È probabile, anzi, molto probabile che Vittorio Sgarbi non abbia bisogno di “difese” più o meno ufficiali. Anzi, qualsiasi difesa a suo favore potrebbe apparire pro domo sua per ragioni anche e soprattutto di schieramento. Prima ancora che culturali. Ma le cose sono, come si scrive troppo inutilmente benché troppo frequentemente, ben diverse.
L’impressione è che nel mirino della politica sia stato spinto (lui poi!) proprio da motivazioni squisitamente “politiche” che vanno ben al di là della “sua” politica culturale. E parliamo certamente di politica “liberale” la sua che, non a caso, è riuscita a risvegliare una certa attenzione con polemiche persino dalla destra. Per decenni “in sonno” a proposito, appunto, di istituzioni culturali. Che sono il braccio esecutivo in quel settore di chi governa. A tutti i livelli.

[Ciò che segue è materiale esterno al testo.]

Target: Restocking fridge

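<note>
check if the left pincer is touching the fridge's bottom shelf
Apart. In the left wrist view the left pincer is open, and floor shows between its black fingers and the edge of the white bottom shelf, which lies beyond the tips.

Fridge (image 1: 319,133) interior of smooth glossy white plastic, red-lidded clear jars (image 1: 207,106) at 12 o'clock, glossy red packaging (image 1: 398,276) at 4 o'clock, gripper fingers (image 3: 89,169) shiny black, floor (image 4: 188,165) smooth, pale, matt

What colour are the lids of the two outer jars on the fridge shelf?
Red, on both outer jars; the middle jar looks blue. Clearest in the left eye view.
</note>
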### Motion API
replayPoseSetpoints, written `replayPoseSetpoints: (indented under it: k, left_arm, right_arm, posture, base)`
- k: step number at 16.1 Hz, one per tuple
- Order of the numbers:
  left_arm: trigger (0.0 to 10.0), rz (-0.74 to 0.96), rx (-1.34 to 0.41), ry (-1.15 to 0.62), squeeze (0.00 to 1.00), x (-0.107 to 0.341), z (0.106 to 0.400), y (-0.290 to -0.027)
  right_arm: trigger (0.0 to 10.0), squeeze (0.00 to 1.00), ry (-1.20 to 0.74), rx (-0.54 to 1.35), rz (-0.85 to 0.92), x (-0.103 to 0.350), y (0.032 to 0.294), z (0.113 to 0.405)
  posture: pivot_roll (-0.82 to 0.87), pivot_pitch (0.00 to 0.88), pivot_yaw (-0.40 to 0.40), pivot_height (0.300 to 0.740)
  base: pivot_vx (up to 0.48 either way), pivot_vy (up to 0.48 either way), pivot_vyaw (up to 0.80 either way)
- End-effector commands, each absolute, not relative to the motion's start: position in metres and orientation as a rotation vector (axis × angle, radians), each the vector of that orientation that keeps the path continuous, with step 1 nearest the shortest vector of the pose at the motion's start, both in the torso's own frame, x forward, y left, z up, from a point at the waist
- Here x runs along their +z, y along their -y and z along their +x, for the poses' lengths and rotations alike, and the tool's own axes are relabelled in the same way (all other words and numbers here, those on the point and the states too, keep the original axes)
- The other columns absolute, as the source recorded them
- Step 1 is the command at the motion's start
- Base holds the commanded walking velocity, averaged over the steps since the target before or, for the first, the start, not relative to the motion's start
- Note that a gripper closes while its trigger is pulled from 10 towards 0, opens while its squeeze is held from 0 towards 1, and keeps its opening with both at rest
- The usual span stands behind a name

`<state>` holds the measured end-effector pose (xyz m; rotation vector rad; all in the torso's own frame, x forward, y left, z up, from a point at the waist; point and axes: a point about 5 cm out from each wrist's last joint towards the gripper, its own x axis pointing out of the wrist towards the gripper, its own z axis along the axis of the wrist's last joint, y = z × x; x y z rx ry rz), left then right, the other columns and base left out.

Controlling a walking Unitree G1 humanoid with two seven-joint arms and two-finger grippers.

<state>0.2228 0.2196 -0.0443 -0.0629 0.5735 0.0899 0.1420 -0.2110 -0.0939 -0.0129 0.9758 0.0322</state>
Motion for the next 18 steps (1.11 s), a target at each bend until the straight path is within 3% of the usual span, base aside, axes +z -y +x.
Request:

Perché diciamo tutto questo? Perché da anni se non da sempre si è sostenuto e si sostiene che la cultura sia un’esclusiva della gauche, qui da noi, dal teatro al cinema alla letteratura, ecc.. C’è ovviamente del vero, e anche molto, in una simile convinzione causata dai limiti di una destra imposti anche e innanzitutto dalla sua collocazione e, di frequente, dalla sua cosiddetta “indifferenza” per le dinamiche non propriamente politiche. È vero, e la destra lo sapeva (e lo sa) benissimo.
C’è stata una sorta di autoesclusione della quale, peraltro, se ne sono approfittati, fino a farne indigestione, i politici di sinistra che hanno usato con tecniche “immortali” democristiane un tipo di politica spesso finalizzato alla occupazione di poltrone e rimproverata come clientelare proprio da quella (o meglio, questa) sinistra che oggi tuona esattamente contro l’occupazione dei posti ad opera della droite. Sembra un gioco dei quattro cantoni, come si diceva una volta, ed è invece un’estesa e frequente politica peraltro funzionale a quella occupazione.
È legittima, ovviamente, qualsiasi critica – come del resto è legittima dal punto di vista per così dire giudiziario – a una spartizione di posti perché “implorata” (se non obbligata) dal nostro sistema, a cominciare da quello basso dei Comuni e intermedio delle Regioni.
Ciò che invece è peggio di qualsiasi delegittimazione prepotente è la pretesa di occupare tutto e subito con amici fidati. Spesso non all’altezza della nuova carica e, per certi aspetti, “presi dalla strada”. Cioè dalla propria “dipendenza”!
Intendiamoci, chi conquista la maggioranza, anche in un grande Comune, deve assumere decisioni, spesso passando dall’assemblea che, altrettanto spesso, viene invece bypassata dal potere esecutivo (salvo posticipata presa d’atto) per la collocazione di persone amiche e quasi sempre di partito nei Consigli di amministrazione e quindi dei direttori generali negli enti, compresi quelli culturali. Come sempre, a seconda della sistemazione a cominciare dai Cda, la scelta “politica” è tale e giustificativa di tutto e di tutti col presupposto, appunto, di essere maggioranza, e non solo nella giunta ma dunque anche negli enti, del Comune o della Regione.
Nessun concorso quindi per questi nominati che saranno invece chiamati, di lì a poco, ad essere presidenti e componenti di commissioni per la nomina di amministratori in una sorta di gioco dei quattro cantoni che è quasi sempre “giocato” da quelli che una volta si chiamavano gli addetti ai lavori. Per eleganza si ometteva la parola più vera: lottizzazione. E il bello è che si dava la colpa al sistema elettorale proporzionale; colpevole appunto della più brutale e nefanda spartizione di “posti” (e non solo), donde le critiche feroci contro la Prima Repubblica, e si aggiungeva: dei partiti.
E invece, anche oggi, basterebbe un concorso con titoli ed esami. Altro che critiche a uno Sgarbi. Che di cultura se ne intende, e di molto.